Your goal:
All of the data should be copied exactly, with the pictures left out.

Collected data:
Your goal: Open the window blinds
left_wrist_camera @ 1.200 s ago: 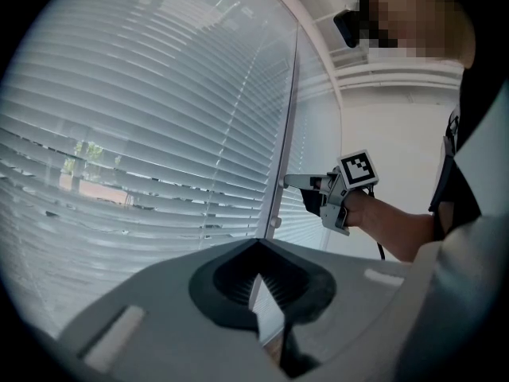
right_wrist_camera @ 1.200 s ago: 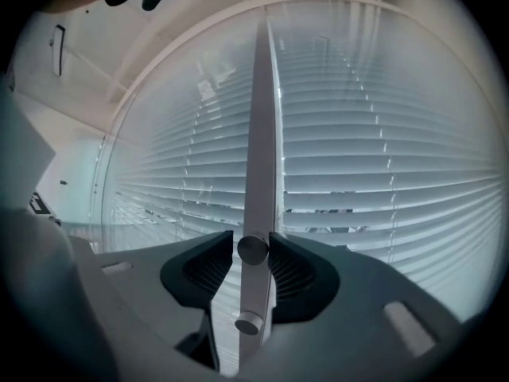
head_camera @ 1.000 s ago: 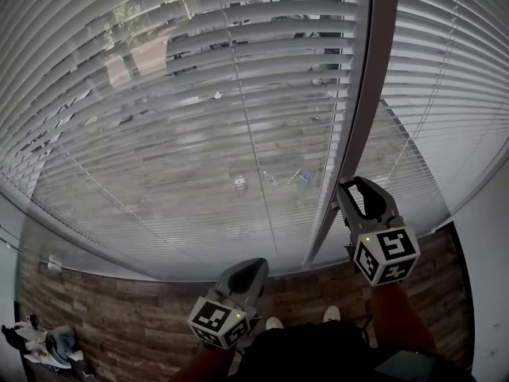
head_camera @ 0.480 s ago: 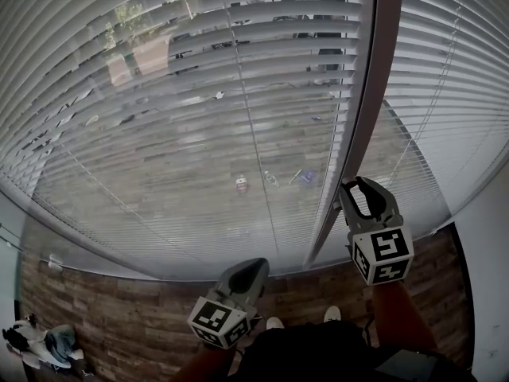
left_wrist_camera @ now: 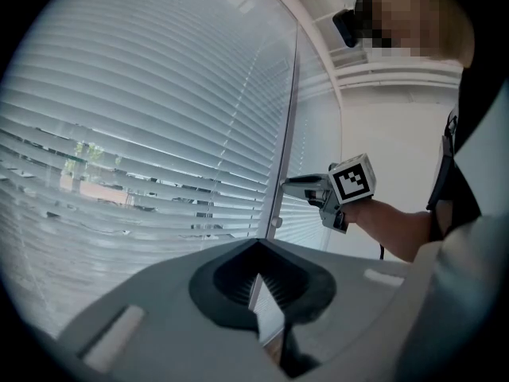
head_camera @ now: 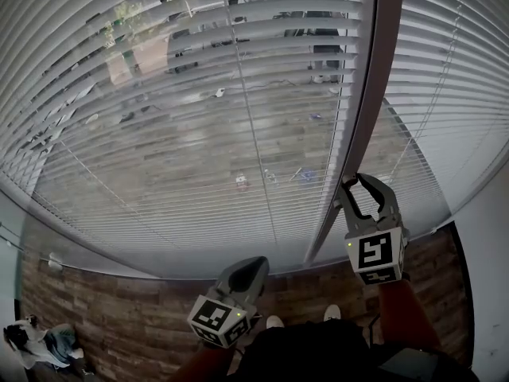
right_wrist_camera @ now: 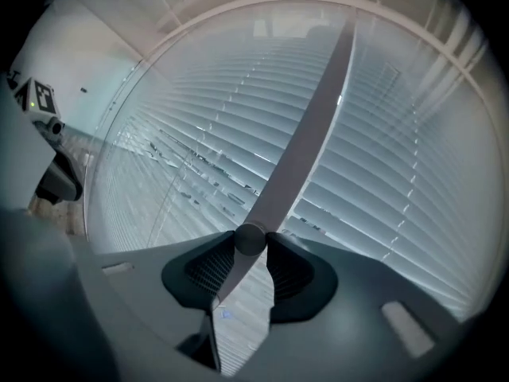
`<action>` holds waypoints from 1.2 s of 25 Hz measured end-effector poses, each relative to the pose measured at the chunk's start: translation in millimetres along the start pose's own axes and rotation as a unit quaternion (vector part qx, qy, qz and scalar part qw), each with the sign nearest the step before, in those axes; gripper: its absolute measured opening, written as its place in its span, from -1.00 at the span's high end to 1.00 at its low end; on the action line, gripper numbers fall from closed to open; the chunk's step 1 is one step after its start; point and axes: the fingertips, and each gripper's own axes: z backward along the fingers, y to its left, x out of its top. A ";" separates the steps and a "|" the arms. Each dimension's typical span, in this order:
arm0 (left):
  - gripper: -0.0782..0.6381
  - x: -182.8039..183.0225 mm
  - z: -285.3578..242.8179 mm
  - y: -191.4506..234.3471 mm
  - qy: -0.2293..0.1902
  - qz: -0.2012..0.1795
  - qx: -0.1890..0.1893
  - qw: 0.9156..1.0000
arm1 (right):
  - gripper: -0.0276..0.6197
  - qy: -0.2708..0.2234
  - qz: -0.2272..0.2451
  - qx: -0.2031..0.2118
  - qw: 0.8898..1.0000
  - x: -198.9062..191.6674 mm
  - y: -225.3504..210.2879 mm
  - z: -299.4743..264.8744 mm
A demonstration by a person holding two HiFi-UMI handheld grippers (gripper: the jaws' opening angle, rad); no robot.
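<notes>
Rolled since the earlier frame, its jaws lately closing, the right gripper (head_camera: 356, 185) pinches the wand knob (right_wrist_camera: 249, 239) at the foot of the mullion (head_camera: 374, 94), tilting the blinds (head_camera: 199, 78) flanking that mullion; more twisting probably follows, while the left gripper (head_camera: 256, 263) idles with jaws together.

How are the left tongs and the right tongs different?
The right tongs have just been closing and pinch the round knob on the window bar; the left tongs are shut on nothing. The right tongs reach the bar; the left tongs hang back, touching nothing. Both point toward the blinds.
</notes>
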 end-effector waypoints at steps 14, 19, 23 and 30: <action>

Exercise answer:
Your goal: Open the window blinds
left_wrist_camera @ 1.200 s ago: 
right_wrist_camera @ 1.200 s ago: 
head_camera @ 1.000 s ago: 
head_camera @ 0.480 s ago: 
left_wrist_camera @ now: 
head_camera @ now: 
right_wrist_camera @ now: 
`<action>` holds waypoints from 1.2 s of 25 Hz measured end-effector poses, each relative to the pose measured at the chunk's start: translation in millimetres along the start pose's own axes and rotation as a unit quaternion (vector part qx, qy, qz and scalar part qw), each with the sign nearest the step before, in those axes; gripper: its absolute measured opening, written as its place in its span, from -1.00 at the span's high end to 1.00 at its low end; on the action line, gripper numbers fall from closed to open; the chunk's step 1 is one step after its start; point and axes: the fingertips, and each gripper's own axes: z backward along the fingers, y to its left, x out of its top. A ";" separates the steps and a "|" the arms. Each dimension's typical span, in this order:
arm0 (left):
  - gripper: -0.0782..0.6381
  - x: -182.8039..183.0225 mm
  - z: -285.3578..242.8179 mm
  - y: -191.4506..234.3471 mm
  - qy: -0.2293..0.1902
  - qz: -0.2012..0.1795
  - qx: -0.1890..0.1893
  - qw: 0.9156..1.0000
arm1 (right):
  - gripper: -0.0276..0.6197
  - qy: -0.2708..0.2234
  - qz: -0.2272..0.2451
  - qx: -0.2031..0.2118
  - qw: 0.8898..1.0000
  - x: -198.9062..191.6674 mm
  - y: -225.3504..210.2879 mm
  - z: -299.4743..264.8744 mm
A demonstration by a person holding two HiFi-UMI handheld grippers (gripper: the jaws' opening angle, rad); no robot.
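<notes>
Rolled since the earlier frame, its jaws lately closing, the right gripper (head_camera: 356, 185) pinches the wand knob (right_wrist_camera: 249, 239) at the foot of the mullion (head_camera: 374, 94), tilting the blinds (head_camera: 199, 78) flanking that mullion; more twisting probably follows, while the left gripper (head_camera: 256, 263) idles with jaws together.

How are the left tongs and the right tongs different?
The right tongs have just been closing and pinch the round knob on the window bar; the left tongs are shut on nothing. The right tongs reach the bar; the left tongs hang back, touching nothing. Both point toward the blinds.
</notes>
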 end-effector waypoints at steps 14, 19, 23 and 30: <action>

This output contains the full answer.